There is one span to output from the data below: the lines starting at the line with "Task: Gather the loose" and ending at the line with "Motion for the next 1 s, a". Output it exactly, ends included, nothing more.

* [GIVEN RECORDS]:
- - - - -

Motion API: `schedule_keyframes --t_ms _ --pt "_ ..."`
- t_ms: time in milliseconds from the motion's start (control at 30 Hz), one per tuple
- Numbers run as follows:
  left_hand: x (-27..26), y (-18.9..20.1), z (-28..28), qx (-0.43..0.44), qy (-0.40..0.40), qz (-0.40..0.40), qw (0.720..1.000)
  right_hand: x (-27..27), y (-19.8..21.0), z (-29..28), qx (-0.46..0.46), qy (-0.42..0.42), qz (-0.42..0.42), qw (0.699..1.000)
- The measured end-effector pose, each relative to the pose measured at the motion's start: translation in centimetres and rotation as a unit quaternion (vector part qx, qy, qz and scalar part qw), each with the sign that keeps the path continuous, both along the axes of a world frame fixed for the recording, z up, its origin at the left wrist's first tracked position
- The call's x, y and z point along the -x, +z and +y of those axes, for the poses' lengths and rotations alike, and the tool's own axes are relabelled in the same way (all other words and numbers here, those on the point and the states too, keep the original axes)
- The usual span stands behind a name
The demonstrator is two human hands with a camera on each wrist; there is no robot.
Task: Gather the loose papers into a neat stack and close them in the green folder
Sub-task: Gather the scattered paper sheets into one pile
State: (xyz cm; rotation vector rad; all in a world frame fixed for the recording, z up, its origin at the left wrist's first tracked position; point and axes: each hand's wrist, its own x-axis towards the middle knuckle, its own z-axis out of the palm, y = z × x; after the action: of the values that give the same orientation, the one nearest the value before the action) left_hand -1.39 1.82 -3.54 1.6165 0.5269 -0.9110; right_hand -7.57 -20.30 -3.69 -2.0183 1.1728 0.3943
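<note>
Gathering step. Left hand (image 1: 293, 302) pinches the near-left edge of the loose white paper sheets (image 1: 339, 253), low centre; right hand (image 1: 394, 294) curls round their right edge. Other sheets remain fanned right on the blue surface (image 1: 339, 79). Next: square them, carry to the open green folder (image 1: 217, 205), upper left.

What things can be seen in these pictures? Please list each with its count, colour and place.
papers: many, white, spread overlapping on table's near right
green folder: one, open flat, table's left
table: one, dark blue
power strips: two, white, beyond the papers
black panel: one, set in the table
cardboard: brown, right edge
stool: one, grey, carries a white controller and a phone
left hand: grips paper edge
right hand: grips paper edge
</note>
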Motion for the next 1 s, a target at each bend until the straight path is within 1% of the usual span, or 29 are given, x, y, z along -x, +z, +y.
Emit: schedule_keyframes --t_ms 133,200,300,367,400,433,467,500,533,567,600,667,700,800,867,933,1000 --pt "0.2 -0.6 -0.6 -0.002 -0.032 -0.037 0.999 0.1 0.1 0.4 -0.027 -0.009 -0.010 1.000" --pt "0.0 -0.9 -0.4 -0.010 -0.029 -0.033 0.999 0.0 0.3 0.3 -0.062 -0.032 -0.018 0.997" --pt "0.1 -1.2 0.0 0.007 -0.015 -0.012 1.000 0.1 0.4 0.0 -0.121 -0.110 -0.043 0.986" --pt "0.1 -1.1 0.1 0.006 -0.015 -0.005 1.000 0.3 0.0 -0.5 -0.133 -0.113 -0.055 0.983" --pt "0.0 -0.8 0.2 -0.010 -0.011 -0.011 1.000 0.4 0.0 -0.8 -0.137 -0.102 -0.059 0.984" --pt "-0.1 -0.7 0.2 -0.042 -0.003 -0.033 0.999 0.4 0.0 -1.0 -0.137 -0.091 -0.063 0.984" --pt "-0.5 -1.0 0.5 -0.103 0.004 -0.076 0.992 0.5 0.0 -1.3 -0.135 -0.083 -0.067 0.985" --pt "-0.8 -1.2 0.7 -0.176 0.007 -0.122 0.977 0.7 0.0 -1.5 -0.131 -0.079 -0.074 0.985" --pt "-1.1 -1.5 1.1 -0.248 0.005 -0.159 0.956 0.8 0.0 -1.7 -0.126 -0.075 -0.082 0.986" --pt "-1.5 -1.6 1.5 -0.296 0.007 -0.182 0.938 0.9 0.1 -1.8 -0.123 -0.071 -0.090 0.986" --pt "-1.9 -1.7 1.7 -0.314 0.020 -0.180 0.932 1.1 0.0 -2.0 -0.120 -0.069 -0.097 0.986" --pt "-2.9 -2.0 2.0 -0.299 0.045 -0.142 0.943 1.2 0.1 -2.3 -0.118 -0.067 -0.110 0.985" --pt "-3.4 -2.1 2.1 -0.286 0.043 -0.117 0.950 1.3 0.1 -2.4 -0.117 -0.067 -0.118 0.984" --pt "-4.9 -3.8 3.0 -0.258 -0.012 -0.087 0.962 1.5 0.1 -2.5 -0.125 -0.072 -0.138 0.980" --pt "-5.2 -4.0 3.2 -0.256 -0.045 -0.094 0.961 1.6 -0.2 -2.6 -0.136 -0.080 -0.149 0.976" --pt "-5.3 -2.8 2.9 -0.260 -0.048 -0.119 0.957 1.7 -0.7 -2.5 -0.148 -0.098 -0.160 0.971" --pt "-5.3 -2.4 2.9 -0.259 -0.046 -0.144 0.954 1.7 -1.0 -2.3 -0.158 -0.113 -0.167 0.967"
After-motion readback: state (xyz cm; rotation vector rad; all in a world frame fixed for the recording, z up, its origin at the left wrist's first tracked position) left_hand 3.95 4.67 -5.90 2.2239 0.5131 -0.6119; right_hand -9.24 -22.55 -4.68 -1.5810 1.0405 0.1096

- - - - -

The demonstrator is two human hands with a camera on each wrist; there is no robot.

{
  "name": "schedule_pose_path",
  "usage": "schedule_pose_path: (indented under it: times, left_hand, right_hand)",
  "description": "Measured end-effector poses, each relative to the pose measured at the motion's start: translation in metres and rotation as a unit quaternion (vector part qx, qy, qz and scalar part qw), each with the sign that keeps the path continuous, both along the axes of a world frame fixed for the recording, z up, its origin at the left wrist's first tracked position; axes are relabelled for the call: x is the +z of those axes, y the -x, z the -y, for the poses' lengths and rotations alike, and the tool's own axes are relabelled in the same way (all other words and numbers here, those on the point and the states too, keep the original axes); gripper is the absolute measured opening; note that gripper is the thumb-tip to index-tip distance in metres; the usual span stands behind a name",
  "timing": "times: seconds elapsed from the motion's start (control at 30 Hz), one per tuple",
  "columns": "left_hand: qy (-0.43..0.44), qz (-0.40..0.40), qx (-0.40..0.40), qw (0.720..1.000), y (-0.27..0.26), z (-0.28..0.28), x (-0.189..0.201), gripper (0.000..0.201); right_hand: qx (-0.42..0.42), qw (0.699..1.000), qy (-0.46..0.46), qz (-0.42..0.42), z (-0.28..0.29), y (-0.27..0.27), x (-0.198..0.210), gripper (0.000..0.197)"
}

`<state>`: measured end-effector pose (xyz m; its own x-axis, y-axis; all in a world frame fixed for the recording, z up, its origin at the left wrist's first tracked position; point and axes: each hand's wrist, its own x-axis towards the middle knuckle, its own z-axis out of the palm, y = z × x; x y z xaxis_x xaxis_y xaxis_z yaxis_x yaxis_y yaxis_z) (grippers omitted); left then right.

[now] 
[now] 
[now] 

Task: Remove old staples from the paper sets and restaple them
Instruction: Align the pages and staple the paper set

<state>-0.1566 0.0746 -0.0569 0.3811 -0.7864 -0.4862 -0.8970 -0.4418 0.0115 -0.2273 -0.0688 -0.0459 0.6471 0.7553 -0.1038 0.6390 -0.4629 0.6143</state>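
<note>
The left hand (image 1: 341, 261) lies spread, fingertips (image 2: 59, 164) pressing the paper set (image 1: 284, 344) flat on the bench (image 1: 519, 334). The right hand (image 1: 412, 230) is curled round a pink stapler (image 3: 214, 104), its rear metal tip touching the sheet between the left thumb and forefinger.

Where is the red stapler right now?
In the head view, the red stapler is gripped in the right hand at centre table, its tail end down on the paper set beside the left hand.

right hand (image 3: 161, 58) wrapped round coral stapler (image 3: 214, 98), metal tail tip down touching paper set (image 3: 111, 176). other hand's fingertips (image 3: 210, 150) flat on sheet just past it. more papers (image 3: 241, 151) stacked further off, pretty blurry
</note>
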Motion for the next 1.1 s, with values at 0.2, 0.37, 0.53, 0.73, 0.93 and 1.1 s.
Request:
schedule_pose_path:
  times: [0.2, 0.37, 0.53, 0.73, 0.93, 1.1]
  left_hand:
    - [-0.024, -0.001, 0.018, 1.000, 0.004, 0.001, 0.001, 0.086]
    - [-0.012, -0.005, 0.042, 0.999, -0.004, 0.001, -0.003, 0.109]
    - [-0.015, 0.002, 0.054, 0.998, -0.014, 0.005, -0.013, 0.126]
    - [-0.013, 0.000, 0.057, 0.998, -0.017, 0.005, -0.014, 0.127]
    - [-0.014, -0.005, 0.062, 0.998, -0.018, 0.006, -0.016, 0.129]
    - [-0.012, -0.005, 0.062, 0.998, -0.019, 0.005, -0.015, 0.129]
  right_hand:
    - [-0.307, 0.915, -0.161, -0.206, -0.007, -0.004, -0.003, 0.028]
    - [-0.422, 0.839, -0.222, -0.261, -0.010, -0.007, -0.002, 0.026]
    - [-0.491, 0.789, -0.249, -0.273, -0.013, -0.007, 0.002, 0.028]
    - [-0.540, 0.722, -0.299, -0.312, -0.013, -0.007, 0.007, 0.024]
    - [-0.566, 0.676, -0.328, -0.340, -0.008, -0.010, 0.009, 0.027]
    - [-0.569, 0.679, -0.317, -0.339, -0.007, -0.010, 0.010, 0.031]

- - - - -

* [RESULT OF THE EXERCISE]:
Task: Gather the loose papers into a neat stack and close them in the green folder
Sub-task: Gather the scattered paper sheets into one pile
State: (xyz cm; rotation vector rad; all in a world frame fixed for the recording, z up, its origin at the left wrist's first tracked position; point and axes: each hand's wrist, its own x-axis towards the middle knuckle, its own z-axis out of the palm, y = z × x; after the action: of the values that give the same orientation, the one nearest the value before the action) left_hand -1.39 1.82 -3.54 1.6165 0.5269 -0.9110; right_hand -7.57 -20.30 -3.69 -2.0183 1.1728 0.3943
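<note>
Gathering step. Left hand (image 1: 293, 302) pinches the near-left edge of the loose white paper sheets (image 1: 339, 253), low centre; right hand (image 1: 394, 294) curls round their right edge. Other sheets remain fanned right on the blue surface (image 1: 339, 79). Next: square them, carry to the open green folder (image 1: 217, 205), upper left.

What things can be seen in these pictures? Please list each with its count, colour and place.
papers: many, white, spread overlapping on table's near right
green folder: one, open flat, table's left
table: one, dark blue
power strips: two, white, beyond the papers
black panel: one, set in the table
cardboard: brown, right edge
stool: one, grey, carries a white controller and a phone
left hand: grips paper edge
right hand: grips paper edge
</note>
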Motion for the next 1 s, a target at each bend until the straight path is within 1% of the usual span, or 29 are given, x, y, z along -x, +z, +y.

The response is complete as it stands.